• WHAT THE EXERCISE ASKS: Give back an exact copy of the lines below, from the first through the line with "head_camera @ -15"; please stop there.

++++++++++

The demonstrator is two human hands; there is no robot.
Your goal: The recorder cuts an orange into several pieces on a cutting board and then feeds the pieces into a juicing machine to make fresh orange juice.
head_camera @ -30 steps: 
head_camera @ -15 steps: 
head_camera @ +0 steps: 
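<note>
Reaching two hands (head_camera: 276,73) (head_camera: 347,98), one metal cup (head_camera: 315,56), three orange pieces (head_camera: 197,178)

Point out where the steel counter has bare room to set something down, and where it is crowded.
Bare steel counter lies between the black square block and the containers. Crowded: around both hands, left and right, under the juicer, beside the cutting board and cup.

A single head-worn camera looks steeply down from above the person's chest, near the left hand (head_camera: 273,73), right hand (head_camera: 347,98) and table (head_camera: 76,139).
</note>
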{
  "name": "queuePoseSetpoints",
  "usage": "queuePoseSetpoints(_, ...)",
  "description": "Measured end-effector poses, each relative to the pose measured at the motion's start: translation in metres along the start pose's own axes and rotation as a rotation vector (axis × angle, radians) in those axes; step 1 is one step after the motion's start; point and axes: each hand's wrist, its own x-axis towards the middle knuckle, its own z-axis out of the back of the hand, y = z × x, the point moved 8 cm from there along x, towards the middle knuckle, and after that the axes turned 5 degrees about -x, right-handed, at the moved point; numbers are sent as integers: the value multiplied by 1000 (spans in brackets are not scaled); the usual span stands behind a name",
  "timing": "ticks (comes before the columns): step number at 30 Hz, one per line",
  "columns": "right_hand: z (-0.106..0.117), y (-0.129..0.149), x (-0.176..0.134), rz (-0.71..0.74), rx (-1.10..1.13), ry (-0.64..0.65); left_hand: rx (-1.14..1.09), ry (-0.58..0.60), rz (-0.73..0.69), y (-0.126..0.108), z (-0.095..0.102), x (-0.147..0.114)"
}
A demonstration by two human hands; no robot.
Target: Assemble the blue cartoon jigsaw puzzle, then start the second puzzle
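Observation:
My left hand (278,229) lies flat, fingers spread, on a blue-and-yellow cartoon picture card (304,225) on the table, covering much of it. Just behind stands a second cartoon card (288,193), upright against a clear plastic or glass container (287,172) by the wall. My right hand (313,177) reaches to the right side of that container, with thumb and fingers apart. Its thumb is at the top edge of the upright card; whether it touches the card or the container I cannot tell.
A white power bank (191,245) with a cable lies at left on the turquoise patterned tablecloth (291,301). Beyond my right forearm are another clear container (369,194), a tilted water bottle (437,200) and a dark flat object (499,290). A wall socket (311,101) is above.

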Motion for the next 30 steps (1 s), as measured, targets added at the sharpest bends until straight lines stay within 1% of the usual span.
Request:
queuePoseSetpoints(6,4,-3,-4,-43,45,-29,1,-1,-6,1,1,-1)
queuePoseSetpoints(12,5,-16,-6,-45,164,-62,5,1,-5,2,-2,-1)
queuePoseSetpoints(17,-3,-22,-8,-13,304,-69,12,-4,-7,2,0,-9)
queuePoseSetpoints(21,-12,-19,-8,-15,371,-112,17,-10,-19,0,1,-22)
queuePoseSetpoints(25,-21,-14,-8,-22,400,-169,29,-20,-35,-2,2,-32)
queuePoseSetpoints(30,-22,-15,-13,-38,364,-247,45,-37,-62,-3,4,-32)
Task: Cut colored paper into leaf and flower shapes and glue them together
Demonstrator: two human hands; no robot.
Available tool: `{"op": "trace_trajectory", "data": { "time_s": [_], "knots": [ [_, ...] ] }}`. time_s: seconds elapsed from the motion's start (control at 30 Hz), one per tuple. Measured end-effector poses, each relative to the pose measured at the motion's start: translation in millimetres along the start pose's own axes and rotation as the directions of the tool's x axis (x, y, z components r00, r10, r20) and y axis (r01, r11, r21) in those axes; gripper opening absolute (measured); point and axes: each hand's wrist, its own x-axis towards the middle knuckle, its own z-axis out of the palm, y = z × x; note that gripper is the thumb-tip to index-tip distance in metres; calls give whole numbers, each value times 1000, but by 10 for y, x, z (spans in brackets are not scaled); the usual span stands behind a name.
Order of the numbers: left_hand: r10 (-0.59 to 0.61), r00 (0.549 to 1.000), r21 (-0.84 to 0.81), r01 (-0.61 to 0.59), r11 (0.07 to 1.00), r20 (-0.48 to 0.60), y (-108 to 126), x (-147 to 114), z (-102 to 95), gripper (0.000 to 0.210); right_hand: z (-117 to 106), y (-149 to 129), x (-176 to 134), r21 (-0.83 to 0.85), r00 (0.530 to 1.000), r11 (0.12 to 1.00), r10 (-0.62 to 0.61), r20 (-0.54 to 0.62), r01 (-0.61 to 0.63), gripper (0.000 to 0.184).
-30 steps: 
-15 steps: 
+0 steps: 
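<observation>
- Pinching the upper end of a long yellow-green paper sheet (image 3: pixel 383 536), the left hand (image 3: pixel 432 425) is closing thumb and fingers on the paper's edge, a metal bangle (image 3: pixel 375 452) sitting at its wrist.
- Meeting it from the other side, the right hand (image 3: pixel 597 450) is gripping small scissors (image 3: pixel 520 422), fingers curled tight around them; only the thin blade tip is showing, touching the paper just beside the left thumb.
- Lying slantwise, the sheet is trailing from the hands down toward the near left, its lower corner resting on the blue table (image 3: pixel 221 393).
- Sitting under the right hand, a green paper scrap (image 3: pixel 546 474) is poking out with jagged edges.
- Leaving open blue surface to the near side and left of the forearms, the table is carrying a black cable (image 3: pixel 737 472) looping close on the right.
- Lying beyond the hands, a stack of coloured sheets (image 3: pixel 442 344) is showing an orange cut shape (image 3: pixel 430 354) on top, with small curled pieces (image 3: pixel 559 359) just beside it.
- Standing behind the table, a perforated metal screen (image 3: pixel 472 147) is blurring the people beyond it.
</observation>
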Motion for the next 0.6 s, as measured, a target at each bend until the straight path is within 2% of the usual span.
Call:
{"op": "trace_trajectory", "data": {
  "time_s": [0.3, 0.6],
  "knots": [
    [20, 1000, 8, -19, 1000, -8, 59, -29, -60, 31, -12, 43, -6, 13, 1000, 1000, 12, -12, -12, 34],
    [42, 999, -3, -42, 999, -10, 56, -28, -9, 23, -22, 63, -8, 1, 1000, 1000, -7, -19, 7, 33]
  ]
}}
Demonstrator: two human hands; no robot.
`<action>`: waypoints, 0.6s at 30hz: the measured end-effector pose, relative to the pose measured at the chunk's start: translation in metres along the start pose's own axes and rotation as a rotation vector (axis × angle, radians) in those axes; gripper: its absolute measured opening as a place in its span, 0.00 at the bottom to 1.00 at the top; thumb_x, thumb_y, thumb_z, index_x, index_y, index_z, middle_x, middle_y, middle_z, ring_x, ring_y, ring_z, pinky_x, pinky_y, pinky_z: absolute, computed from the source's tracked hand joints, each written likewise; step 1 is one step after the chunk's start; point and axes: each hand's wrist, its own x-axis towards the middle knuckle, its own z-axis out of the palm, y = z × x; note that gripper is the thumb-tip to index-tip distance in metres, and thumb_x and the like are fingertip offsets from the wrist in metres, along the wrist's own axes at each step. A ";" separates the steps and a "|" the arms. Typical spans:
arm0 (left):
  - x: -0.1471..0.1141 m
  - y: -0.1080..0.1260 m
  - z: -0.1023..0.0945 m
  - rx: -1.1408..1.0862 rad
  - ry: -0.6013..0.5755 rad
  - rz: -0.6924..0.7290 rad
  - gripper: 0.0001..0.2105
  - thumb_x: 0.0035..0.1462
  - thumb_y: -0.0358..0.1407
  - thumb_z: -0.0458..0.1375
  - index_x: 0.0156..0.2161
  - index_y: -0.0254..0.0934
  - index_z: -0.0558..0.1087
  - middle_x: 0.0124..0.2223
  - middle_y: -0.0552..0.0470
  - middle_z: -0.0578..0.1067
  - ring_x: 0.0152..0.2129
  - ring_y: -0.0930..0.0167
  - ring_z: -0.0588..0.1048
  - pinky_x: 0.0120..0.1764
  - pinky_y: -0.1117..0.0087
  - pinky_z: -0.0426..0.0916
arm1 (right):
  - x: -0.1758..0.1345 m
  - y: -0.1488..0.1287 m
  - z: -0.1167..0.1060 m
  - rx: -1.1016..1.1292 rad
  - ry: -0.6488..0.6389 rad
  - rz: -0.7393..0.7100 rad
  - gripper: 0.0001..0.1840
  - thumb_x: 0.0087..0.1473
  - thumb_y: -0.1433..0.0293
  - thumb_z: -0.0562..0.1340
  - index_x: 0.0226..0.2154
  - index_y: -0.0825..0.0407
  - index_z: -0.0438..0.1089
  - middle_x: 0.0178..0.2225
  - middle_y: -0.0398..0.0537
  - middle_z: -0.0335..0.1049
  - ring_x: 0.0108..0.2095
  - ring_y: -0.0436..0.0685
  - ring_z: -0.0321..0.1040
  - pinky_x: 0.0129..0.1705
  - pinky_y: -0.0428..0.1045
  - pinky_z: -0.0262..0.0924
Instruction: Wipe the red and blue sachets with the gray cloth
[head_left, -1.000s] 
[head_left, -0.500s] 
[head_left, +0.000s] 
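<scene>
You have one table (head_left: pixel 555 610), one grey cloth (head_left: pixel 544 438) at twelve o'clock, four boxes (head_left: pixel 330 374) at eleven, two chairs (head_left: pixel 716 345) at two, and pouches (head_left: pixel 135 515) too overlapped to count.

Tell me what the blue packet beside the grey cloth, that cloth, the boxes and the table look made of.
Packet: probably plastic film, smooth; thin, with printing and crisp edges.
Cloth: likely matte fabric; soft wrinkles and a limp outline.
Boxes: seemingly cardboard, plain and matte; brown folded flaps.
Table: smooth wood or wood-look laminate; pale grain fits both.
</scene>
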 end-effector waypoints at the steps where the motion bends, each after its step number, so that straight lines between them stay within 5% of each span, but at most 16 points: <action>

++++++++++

• YOUR SOLUTION:
The demonstrator is two human hands; there is no robot.
Your goal: The recorder cuts an orange into several pieces on a cutting board and then feeds the pieces into a juicing machine to make fresh orange juice.
head_camera @ -30 steps: 
head_camera @ -15 steps: 

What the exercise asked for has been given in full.